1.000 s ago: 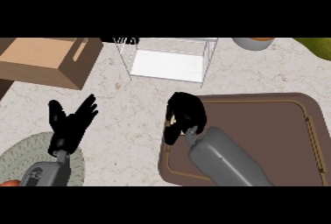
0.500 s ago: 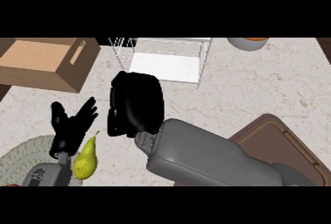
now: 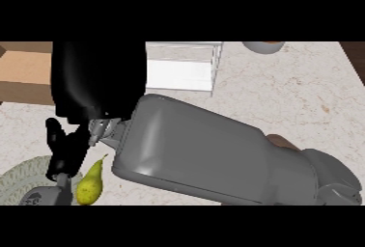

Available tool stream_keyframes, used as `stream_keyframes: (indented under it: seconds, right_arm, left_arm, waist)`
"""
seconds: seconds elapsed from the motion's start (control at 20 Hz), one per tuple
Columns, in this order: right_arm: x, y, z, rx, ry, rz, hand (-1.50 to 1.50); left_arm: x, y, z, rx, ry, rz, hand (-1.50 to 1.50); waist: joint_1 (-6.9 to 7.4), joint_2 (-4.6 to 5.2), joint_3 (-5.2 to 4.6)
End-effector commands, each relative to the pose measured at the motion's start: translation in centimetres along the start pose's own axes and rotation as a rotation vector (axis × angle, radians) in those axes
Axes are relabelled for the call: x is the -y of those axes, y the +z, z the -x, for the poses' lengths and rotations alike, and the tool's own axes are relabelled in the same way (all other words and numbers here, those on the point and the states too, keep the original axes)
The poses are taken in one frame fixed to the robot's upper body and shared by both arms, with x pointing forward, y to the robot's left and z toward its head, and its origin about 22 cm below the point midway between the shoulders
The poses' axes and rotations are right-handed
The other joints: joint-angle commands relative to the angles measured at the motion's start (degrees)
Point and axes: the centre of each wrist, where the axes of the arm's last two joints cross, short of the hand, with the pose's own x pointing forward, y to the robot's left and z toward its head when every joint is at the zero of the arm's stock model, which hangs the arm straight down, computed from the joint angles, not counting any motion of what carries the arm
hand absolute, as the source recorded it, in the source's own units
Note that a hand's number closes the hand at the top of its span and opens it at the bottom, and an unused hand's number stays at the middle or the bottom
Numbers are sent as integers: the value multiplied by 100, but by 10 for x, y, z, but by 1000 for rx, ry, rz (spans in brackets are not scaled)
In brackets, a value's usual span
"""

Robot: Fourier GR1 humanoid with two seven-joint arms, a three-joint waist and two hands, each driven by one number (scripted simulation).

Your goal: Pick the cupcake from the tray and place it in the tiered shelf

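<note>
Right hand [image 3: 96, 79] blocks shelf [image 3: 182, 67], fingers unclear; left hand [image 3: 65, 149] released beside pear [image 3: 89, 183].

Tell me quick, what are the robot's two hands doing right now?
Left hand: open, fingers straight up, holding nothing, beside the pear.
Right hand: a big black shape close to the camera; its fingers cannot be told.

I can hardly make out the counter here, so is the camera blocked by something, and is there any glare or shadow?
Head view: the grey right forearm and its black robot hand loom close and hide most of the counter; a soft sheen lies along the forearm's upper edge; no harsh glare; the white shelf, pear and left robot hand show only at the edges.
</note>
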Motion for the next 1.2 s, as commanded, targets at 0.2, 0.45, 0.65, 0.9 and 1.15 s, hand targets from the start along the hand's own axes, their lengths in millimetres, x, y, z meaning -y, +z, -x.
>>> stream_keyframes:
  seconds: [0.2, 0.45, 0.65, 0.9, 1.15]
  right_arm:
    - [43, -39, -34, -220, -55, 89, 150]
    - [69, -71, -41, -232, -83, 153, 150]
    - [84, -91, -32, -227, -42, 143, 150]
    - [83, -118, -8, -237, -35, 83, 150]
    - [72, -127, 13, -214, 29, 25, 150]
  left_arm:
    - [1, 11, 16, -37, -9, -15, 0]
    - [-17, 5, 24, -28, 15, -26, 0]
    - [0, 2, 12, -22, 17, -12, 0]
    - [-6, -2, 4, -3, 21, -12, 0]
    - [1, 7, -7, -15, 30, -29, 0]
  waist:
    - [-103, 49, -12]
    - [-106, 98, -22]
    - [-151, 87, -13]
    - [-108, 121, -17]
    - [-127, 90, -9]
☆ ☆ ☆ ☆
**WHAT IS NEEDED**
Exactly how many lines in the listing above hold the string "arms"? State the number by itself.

**SOLUTION FOR THIS TASK**
2